I started by having students think about what they wanted to get out of high school using a tool from the Path to Purpose Handbook (available here for free, with donations appreciated). The exercise in question invites students to rank their top five statements, then narrow down those down to three, and finally choose one that is most true about their desires for high school. The top two statements for my advisory — by a wide margin — were “I want to get into college” and “I want to get good grades”. (After those two the distribution scattered more, but “I want to graduate from high school” and “I want to be independent” were the third and fourth most chosen, respectively.)
I suspect that if I’d asked the students at my previous school to complete this activity, their responses would have been quite different. College wasn’t as much of a priority for many of them, and the school didn’t issue grades at all. So, it makes sense that my initial attempts to connect with my current students may have gone a bit awry — I was working under false assumptions based on my experiences with an entirely different group of folks. I have a lot of feelings about grades — none of them positive¹ — but if college and grades are what my students most care about right now, I should probably pay attention!
In their free responses, my students expanded their scope a bit, writing about their desires to have fun in school and enjoy themselves while learning. They want to please their parents and go to good colleges. One student referenced “learning new things about the world and myself,” which is a sentiment any educator should be able to get behind. In short, they’re great kids and they seem to know what they want out of school (even if they aren’t quite sure yet what to do with their lives beyond that).
Leadership & Notes
Armed with a better idea of what my students want and need from their education — and the places where they still need to figure that out — I’m now working to support them in their paths to purpose. Something I shared in October was quoted in a recently published post on the McGraw Hill blog about strategies for motivating students, and it serves as another nice reminder from my past self, this time about the fundamental importance of relationships in the classroom.

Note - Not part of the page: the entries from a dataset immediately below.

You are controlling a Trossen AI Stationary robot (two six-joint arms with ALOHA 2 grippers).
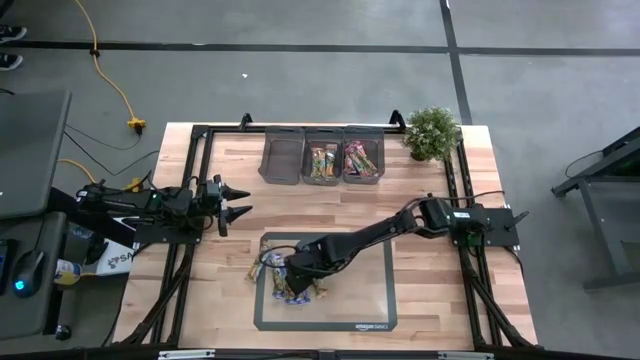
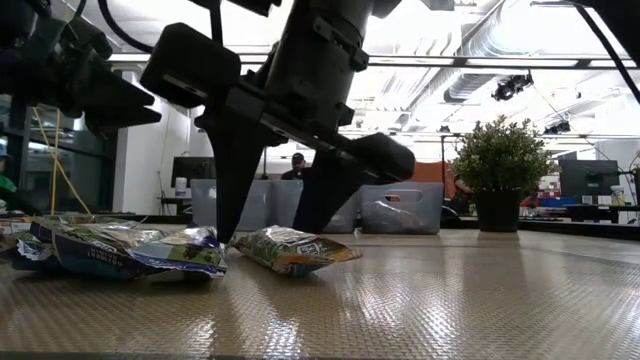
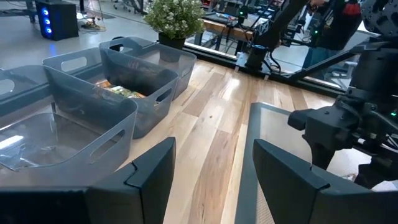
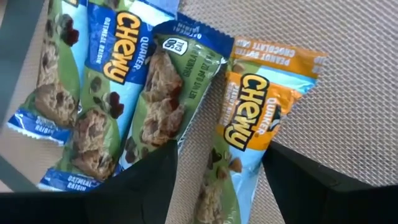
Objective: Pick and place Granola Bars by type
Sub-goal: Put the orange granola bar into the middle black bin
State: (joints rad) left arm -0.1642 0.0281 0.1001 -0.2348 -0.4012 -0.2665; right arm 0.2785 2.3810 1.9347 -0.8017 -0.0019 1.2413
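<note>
Several granola bars (image 1: 290, 287) lie in a heap on the grey mat's left part. In the right wrist view I see blue-wrapped bars (image 4: 106, 81) and one orange-tan bar (image 4: 249, 130) lying flat on the mat. My right gripper (image 4: 217, 180) is open just above the heap, pointing down, with one finger on either side of the orange-tan bar's end. The low view shows it (image 2: 280, 215) standing right behind a bar (image 2: 290, 248). My left gripper (image 1: 240, 198) waits open above the table's left side, away from the bars.
Three grey bins stand in a row at the far edge: the left one (image 1: 283, 158) looks empty, while the middle (image 1: 323, 160) and right (image 1: 362, 160) ones hold bars. A potted plant (image 1: 432, 132) stands to their right. The mat (image 1: 350, 300) has bare room on its right half.
</note>
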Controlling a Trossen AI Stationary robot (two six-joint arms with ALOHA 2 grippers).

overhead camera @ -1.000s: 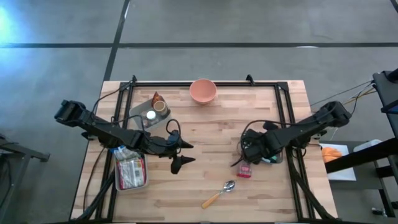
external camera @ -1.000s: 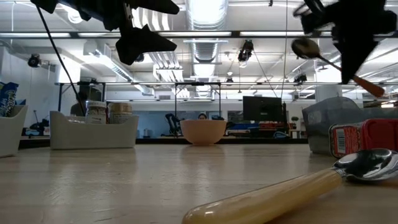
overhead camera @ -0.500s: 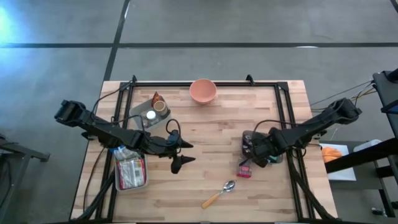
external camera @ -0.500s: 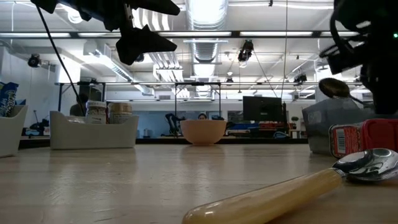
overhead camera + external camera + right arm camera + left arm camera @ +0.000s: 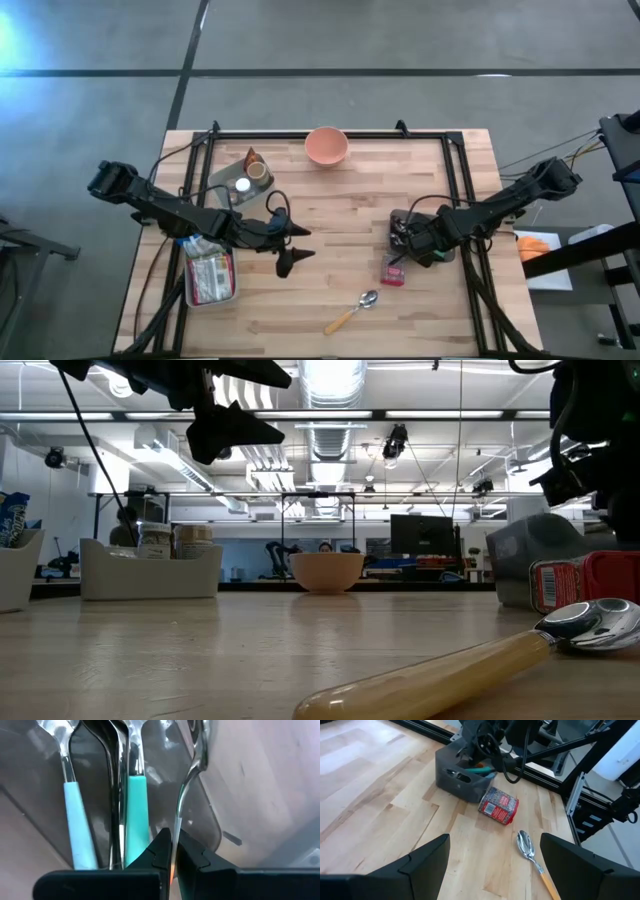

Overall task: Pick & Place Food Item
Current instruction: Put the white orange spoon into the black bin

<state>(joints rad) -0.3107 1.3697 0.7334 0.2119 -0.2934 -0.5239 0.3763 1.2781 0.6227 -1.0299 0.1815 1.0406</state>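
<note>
A red food packet (image 5: 393, 270) lies flat on the wood right of centre, beside a grey bin (image 5: 404, 230); no gripper touches it. My right gripper (image 5: 414, 243) hangs over that bin, pointing steeply down, shut on a spoon (image 5: 186, 790) that reaches into the bin among teal-handled utensils (image 5: 136, 805). My left gripper (image 5: 290, 252) hovers open above the table's middle left, with nothing between its fingers (image 5: 495, 840). A second spoon (image 5: 352, 312) with a pale handle lies on the table near the front edge. My right gripper pinches the spoon's thin metal neck (image 5: 178, 822) between its two fingertips, close to where the handle begins. The fingers come from above and lie along the spoon. The spoon's bowl end points down inside the grey bin (image 5: 220, 820); whether it rests on the bin's floor I cannot tell.
A pink bowl (image 5: 326, 146) stands at the far edge. A bin with jars (image 5: 243, 178) sits far left, and a metal tray (image 5: 210, 277) with packets lies near left. Black frame rails (image 5: 455, 180) run along the table's sides. Bare wood lies between the arms.
My right gripper has sunk toward the grey bin and tipped more steeply down, staying shut. The spoon it carries, which was high above the table a second ago, has gone bowl-first down into the bin.
</note>
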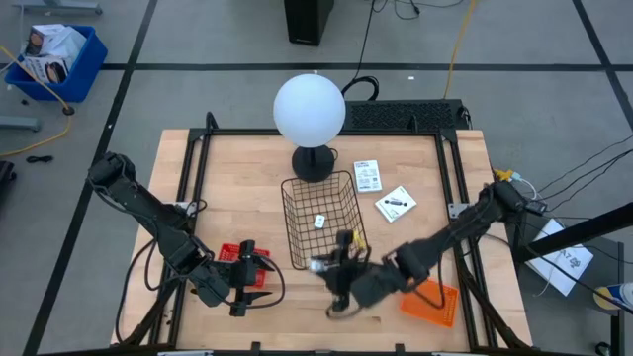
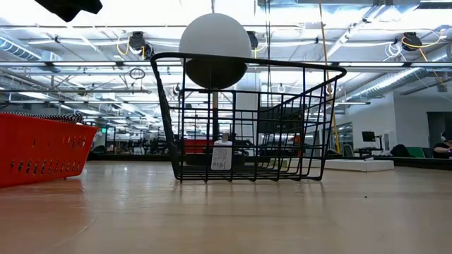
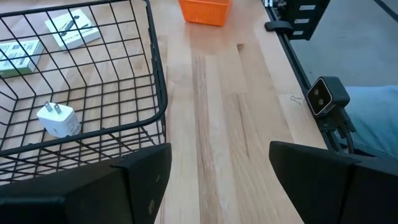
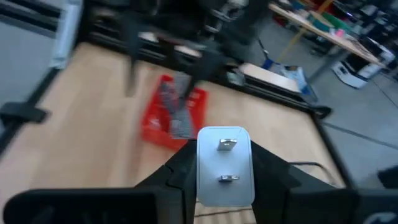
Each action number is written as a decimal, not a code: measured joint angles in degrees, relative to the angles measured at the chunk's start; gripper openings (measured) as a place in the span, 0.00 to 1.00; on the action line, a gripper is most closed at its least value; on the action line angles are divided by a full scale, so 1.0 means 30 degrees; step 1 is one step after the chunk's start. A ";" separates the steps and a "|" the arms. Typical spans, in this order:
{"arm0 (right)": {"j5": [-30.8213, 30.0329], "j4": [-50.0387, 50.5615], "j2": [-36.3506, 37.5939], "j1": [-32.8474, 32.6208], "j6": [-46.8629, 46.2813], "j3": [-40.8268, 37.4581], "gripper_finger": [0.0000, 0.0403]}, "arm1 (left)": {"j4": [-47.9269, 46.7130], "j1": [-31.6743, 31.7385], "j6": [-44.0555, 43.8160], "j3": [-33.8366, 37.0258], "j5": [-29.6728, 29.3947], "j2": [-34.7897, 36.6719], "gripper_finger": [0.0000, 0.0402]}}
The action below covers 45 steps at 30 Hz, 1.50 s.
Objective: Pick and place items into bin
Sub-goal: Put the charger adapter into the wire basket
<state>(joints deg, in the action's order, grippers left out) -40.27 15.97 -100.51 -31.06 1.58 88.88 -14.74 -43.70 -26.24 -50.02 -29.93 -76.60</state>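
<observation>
A black wire basket (image 1: 316, 222) stands mid-table with one white plug block (image 1: 319, 222) (image 3: 58, 119) lying on its floor. My right gripper (image 1: 331, 269) (image 4: 225, 186) hovers at the basket's near side, shut on a second white plug block (image 4: 225, 165). My left gripper (image 1: 255, 279) (image 3: 217, 180) is open, next to the red bin (image 1: 242, 259) and pointing toward the basket. Two white packets (image 1: 367, 175) (image 1: 396, 204) lie flat on the table right of the basket. I see no grey or teal piece. My right gripper pinches the white plug block between its two fingers, one on each long side (image 4: 200, 177). The face with the two metal prongs (image 4: 227, 144) is turned toward the wrist camera. The fingers point toward the table's left, and the block is lifted clear of the table.
A lamp with a white globe (image 1: 310, 109) stands just behind the basket. An orange bin (image 1: 430, 299) sits at the near right and the red bin (image 2: 42, 148) at the near left. Bare wood lies between the basket and the near edge.
</observation>
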 joint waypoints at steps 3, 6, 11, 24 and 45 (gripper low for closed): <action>0.1033 0.0816 0.0541 0.1200 -0.0228 0.0000 0.24 | 0.0005 -0.0002 0.0001 0.0000 -0.0001 0.0000 0.68; 0.2679 0.1534 0.0611 0.2540 -0.0811 0.0000 0.24 | 0.0010 -0.0001 0.0007 0.0000 -0.0007 0.0000 0.68; 0.6404 0.2849 0.0082 0.4753 -0.1896 0.0000 0.24 | -0.0002 -0.0002 0.0073 0.0000 -0.0007 0.0000 0.68; 1.0937 0.4961 -0.2583 0.7685 -0.2941 -0.0015 0.24 | -0.0025 -0.0001 0.0029 0.0000 -0.0007 0.0000 0.68; 1.4523 0.5276 -0.4362 0.9434 -0.3455 -0.0869 0.24 | -0.0001 -0.0001 0.0073 0.0000 -0.0007 0.0000 0.68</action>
<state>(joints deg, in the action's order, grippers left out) 3.30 31.80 -113.59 -2.76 -8.79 86.27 -14.74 -43.70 -26.02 -50.02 -29.95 -76.60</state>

One relationship builder I’ve been using this year is the simple act of writing positive notes to my students sharing something I appreciate about them, signed “With love, Mr. Primm”. Though they don’t acknowledge it directly, I’ve observed small, positive changes in my students’ demeanor towards me and towards school in general. Fewer complaints, and more smiles.
I actually chose “Lead” as my #OneWord for 2023, and I wasn’t even thinking about this institute and its theme when I decided on it. It just felt like, after a semester of listening and learning — and, frankly, failing a bit — I needed to step up and lead. In my classroom, it seems like the best way to improve student motivation and attitudes is leading them into a new mindset. I’m certainly not going to punish them into being less negative, not that I believe in punishment as a general rule. I’m also not going to sass them into being less negative, though I do love being sassy with my students. I’m going to get them there through love and leadership, one small step at a time. That’s really the only way.
¹ In the days before I finalized this piece, my students invited a conversation about how my previous school functioned without grades. When I tried to explain it to them, it was as though I were describing life on another planet (e.g., “How do you get an A?” “So it’s just pass/fail?” “Did anyone ever get into college?”). They have been graded for so long that they can’t even conceive of another reality. So if I ever do want to change this, there’s a long road ahead.